======== Data records

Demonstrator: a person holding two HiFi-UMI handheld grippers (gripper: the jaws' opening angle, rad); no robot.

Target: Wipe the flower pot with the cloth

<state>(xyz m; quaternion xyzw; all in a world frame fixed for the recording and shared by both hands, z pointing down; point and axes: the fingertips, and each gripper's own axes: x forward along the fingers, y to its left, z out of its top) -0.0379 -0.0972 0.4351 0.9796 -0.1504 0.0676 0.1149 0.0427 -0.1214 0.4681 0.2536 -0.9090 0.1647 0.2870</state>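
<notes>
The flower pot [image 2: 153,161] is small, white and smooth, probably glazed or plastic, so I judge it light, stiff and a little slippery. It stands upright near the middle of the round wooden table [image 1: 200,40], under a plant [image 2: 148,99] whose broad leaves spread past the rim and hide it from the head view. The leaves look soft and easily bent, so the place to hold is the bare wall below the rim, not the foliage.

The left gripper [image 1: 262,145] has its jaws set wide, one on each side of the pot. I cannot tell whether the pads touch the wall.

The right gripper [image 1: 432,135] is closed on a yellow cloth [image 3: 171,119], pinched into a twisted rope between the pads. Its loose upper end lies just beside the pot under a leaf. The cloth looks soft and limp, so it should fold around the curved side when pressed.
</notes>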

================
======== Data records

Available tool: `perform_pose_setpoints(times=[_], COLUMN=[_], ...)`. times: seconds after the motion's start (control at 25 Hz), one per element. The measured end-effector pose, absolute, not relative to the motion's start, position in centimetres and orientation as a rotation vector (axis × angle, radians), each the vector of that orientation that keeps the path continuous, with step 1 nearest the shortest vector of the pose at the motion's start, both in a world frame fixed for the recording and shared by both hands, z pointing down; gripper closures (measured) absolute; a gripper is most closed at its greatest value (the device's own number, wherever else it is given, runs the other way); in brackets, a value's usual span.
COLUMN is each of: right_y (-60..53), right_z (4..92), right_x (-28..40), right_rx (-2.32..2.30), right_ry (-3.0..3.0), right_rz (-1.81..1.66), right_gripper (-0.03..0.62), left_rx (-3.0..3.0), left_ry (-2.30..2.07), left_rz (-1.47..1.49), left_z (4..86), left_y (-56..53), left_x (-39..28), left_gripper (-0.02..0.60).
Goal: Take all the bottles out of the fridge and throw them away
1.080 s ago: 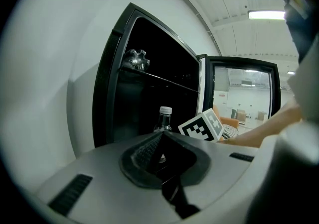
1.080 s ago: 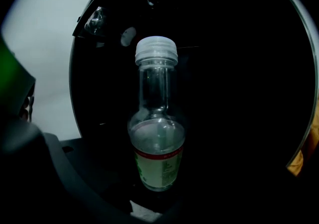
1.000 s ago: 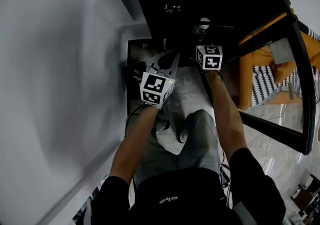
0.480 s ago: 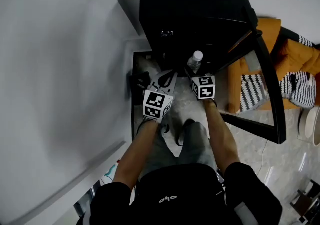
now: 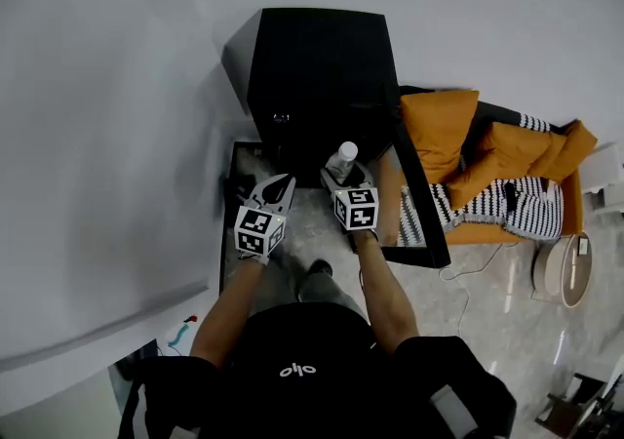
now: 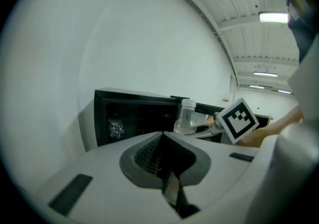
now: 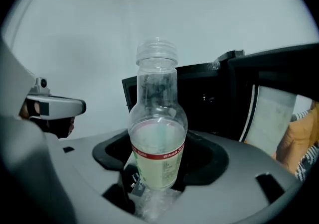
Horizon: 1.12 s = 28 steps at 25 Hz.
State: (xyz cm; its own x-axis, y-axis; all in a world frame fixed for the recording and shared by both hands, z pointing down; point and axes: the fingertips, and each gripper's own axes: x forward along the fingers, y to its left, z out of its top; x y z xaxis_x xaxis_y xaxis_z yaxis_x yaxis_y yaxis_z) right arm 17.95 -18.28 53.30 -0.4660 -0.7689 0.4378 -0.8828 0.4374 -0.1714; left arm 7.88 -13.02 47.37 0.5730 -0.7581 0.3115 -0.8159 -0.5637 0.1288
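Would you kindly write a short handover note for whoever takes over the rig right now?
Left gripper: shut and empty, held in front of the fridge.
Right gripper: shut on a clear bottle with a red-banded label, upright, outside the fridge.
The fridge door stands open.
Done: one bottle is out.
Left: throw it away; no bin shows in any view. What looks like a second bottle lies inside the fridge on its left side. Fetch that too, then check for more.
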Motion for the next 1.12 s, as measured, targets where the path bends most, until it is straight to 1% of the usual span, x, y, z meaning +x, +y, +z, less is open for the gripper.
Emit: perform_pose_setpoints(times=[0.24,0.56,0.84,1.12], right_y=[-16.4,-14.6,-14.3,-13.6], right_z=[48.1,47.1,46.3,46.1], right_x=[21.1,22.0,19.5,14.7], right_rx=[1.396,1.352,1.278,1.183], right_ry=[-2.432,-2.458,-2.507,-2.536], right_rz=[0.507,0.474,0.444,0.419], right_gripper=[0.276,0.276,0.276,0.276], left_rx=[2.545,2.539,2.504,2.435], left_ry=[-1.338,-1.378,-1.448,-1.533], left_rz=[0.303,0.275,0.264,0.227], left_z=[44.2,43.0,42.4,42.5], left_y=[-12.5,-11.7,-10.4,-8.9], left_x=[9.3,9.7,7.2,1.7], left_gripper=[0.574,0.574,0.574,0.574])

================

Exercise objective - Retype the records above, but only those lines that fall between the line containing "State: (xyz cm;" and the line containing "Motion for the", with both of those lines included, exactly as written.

Response area -
State: (xyz cm; its own x-axis, y-axis; all in a world frame fixed for the recording and shared by both hands, z pointing down; point and axes: the fingertips, and each gripper's own axes: x forward along the fingers, y to its left, z out of its top; x y z xaxis_x xaxis_y xaxis_z yaxis_x yaxis_y yaxis_z) right arm 17.95 -18.28 53.30 -0.4660 -0.7689 0.4378 -0.8828 0.4374 -0.1714; left arm 7.88 -13.02 47.37 0.5730 -0.7581 0.3115 -0.8159 -0.5637 0.1288
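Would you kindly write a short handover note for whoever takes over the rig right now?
Left gripper: shut and empty, held in front of the fridge.
Right gripper: shut on a clear bottle with a red-banded label, upright, outside the fridge.
The fridge door stands open.
Done: one bottle is out.
Left: throw it away; no bin shows in any view. What looks like a second bottle lies inside the fridge on its left side. Fetch that too, then check for more.
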Motion for the next 1.12 s, as measured, targets where the path bends most, until it is straight to 1% of the usual span, x, y, z meaning +x, +y, +z, less is open for the gripper.

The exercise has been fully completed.